Think Casablanca and you’re reminded of a romantic drama, Ingrid Bergman, Humphrey Bogart, and perhaps what is inarguably the ‘greatest movie of all time’.
Salma Lahlou, curator, Dubai Design Week’s Iconic City: Loading. Casa, thinks differently. A mention of ‘Casablanca’ for her is a stroll down nostalgia lane; the essence, charm, and spirit of the largest city in Morocco. Lahlou along with artists, Zineb Andress Arraki, Aicha El Beloui, Hicham Lasri, Mostafa Maftah, Anna Raimondo, mythologist Mohamed Tangi, and scientific advisor Omar Mrani recreated the vibe of Morocco in Dubai at the pop-up exhibition.
“I wanted to convey an image as faithful as possible to what Casablanca actually is with its pros and cons. One of the cons of the city, for example, is its amnesic memory. It’s a shame not to know enough about a city filled with so much history. With this collective installation, I’m attempting to make people aware of the city’s progress and achievements so far,” said Lahlou.
It’s hard to walk past the exhibition and miss it – an interesting and impactful mélange of sounds and expressions lure attendees to step into a world of creativity.
Arraki brought to the exhibition Beauty Will Be Convulsive or Will Not Be, a never-seen-before project that links Dubai and Casablanca’s urban and architectural approaches. “Hundred years ago Casablanca was just like Dubai. It was all about the superlatives,” she said.

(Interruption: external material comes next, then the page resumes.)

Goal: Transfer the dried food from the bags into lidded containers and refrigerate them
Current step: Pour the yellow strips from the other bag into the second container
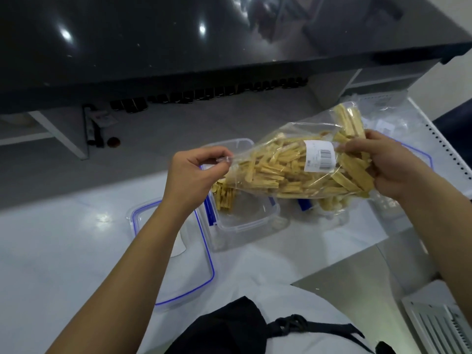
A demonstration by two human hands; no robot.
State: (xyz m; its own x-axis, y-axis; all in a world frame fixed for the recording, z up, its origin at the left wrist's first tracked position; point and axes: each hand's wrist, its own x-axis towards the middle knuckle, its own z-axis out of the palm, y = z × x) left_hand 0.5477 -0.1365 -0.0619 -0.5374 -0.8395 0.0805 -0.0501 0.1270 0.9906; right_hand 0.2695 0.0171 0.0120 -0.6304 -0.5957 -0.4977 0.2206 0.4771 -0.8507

Raimondo, an artist of Italian orgin but with her heart in Casablanca, came to Dubai carrying Casa’s ambience and packaged it in powerful sound recordings. “The idea was to create a sound immersive experience. For the project, I interviewed people off the streets, recorded the sounds of the mosque, and the souks; sounds that are reminiscent of the city.”
Her gender-specific approach towards the project led her to ask Casablancans if they thought the city was a man or a woman, and what it meant to them. Their responses were compiled in aural and textual form to read as urban poetry in her project Casablanca Tells.
With his 30-minute long film CasaOneDay, Lasri tells the story of a curious child who walks the streets of the city with a mirror in one hand to capture the soul of the city.
“To me, Iconic City: Loading.Casa is the highlight of the event. That is primarily because we’ve added as much media as possible – archival material, contemporary photography, and sound recordings, among other media,” Lahlou said about the exhibition.
The artists have returned to their abode, their home, ‘Casa’, as they fondly call it, but they sure will continue to highlight the city’s progress ‘as time goes by’.